Domain names actually end with a period and why that might subtly break your system

DNS is the protocol that converts domain names like “technowizardry.net” into the IP address of the server that will respond like “144.217.181.222”. In DNS, domain names actually are supposed to end with a period. For example, the URL of this website is not “www.technowizardry.net”, but it’s actually “www.technowizardry.net.” Notice the period at the end.
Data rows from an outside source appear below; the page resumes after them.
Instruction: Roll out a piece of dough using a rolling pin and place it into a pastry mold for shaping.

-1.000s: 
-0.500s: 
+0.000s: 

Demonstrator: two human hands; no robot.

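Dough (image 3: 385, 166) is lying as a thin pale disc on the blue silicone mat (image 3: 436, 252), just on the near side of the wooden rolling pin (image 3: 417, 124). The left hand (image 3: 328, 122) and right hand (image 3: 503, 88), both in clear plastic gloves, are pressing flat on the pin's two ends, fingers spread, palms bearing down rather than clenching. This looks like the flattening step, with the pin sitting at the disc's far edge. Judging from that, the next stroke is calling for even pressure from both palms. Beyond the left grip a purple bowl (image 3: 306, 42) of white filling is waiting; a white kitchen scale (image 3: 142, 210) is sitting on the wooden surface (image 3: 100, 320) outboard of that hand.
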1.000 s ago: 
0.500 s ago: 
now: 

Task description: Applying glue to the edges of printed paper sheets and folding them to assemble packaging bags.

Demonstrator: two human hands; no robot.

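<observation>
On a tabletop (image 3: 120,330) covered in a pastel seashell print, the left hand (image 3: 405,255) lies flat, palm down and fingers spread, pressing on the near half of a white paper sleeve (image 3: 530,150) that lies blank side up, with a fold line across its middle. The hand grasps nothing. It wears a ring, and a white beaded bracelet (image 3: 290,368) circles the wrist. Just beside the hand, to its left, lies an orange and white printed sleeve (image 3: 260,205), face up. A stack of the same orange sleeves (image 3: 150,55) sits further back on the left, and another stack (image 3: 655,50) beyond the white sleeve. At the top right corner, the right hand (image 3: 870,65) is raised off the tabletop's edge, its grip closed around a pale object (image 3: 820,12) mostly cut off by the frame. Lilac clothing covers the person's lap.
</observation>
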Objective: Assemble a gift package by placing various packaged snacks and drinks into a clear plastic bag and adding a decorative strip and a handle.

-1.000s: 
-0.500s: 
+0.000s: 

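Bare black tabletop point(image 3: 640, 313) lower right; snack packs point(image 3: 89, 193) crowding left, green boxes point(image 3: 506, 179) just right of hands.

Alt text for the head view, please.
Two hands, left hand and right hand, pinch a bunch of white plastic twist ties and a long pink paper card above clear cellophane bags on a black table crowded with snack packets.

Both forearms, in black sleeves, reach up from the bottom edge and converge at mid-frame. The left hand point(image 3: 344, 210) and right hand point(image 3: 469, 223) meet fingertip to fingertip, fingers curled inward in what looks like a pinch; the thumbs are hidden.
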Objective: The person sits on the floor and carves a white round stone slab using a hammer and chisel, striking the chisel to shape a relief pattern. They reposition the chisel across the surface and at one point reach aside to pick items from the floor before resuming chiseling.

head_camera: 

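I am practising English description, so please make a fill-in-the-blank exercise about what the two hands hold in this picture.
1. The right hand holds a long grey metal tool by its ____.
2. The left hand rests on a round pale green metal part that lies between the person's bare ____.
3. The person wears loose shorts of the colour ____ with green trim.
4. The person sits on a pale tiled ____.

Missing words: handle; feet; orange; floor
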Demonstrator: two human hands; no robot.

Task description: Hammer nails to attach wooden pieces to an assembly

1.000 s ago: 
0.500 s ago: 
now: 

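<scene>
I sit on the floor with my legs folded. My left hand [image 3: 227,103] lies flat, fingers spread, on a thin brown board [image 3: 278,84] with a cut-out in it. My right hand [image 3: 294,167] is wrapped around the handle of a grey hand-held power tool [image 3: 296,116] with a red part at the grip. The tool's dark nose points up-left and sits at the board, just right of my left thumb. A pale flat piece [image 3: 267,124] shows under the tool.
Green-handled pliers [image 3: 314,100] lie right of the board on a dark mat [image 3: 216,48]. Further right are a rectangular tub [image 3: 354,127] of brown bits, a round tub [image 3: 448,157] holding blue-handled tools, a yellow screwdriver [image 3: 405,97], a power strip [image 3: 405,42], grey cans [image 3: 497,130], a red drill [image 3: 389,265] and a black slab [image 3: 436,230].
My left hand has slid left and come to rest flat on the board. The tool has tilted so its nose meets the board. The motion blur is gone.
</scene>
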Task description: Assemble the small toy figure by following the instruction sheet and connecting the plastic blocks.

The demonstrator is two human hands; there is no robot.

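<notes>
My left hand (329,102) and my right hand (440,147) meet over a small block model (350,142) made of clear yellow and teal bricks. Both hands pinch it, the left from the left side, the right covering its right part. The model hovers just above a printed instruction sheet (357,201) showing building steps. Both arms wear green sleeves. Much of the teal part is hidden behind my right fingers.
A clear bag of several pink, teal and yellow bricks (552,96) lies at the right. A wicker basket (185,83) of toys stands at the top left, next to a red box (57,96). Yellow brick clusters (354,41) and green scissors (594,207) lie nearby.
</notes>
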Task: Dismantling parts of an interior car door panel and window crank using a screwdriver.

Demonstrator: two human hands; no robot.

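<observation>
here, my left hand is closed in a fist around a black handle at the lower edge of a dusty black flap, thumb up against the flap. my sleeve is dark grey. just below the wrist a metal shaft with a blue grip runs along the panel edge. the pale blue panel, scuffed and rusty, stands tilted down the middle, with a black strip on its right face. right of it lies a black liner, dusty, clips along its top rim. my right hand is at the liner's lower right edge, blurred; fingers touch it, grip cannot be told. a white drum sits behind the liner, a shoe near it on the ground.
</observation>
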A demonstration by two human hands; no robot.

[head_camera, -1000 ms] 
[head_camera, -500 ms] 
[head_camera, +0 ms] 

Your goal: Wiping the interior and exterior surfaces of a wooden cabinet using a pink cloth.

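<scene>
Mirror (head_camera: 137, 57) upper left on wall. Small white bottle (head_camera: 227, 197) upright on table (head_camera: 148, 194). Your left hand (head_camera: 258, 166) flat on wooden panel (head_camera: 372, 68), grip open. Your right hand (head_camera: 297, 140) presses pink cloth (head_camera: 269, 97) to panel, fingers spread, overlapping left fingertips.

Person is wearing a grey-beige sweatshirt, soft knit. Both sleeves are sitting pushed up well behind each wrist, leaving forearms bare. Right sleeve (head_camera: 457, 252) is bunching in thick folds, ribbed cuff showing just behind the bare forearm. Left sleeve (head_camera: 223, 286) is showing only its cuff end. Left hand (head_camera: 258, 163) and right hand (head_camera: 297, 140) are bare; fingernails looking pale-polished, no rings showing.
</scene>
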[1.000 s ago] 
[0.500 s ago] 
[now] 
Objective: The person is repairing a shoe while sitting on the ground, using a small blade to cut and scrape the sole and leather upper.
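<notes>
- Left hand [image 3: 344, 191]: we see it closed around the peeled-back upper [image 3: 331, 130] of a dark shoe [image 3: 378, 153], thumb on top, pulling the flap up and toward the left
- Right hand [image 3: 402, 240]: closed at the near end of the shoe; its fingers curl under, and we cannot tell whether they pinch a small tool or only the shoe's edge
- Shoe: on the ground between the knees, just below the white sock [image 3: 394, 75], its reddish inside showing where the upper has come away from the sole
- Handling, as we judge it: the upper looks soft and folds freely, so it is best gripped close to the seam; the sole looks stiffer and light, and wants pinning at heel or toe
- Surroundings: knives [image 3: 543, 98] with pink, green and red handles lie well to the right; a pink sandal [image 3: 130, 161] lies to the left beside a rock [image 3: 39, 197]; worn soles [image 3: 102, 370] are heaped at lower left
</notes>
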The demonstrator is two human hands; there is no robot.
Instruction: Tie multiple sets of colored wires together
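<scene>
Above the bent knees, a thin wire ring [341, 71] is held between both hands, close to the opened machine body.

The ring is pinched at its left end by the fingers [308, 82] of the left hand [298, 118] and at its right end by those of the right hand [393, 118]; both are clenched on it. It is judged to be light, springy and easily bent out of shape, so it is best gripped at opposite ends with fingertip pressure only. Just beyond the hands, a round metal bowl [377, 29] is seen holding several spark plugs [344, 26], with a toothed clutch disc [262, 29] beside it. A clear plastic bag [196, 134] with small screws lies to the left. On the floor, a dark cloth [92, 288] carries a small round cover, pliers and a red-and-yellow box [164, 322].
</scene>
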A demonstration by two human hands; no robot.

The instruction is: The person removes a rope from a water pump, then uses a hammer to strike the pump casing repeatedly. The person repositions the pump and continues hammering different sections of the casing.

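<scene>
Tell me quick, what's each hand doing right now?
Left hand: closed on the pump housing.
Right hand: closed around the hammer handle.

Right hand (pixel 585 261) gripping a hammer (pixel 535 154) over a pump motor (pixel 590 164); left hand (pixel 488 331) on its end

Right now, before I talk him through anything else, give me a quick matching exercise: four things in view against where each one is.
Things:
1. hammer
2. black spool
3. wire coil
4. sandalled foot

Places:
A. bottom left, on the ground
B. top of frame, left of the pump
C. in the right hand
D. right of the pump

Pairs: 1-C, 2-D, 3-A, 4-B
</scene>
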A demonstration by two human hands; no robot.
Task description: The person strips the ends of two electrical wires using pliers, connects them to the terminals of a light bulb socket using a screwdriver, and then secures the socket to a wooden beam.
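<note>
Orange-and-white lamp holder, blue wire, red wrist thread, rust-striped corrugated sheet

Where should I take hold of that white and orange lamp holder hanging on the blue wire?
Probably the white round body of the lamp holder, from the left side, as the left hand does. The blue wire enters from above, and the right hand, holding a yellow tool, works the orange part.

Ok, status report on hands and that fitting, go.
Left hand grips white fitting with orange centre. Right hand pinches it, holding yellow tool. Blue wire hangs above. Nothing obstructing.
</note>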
Where does this come from? If you look at a DNS packet in a packet capture, you’ll see that each query looks something like this:

The queried domain starts right where I’ve highlighted in the above picture. Domain names are separated by each period. In this example, I have 3 separate domain parts: [“www”, “technowizardry”, “net”]. The byte sequence looks like:

0000  03 77 77 77 0e 74 65 63  68 6e 6f 77 69 7a 61 72   ·www·tec hnowizar
0010  64 72 79 03 6e 65 74 00                            dry·net· 

The first byte (0x03) means the first label is 3 bytes. Then 3 bytes come ASCII encoded as “www”. The next byte (0x0e) comes meaning 14 bytes for “technowizardry”. Then another 0x03 saying 3 bytes for “net”. Then finally a 0x00 meaning no more labels in the domain name. The array is null terminated. Once you hit a 0 length label, then you’re done. However, this 0x00 also represents a “.” suffix.

Why does this matter?

You might think, I’ve never had to type a dot at the end of a domain name, why should I care? To find out, first thing is to understand how a DNS query gets performed. When you type in a domain name into your browser, it doesn’t directly turn what you typed into a DNS query and see what it returns. This process is more complicated with modern browsers that combine the search bar with the address bar and have to figure out if you mean to search or go to a domain name. I’ll ignore the search part for now.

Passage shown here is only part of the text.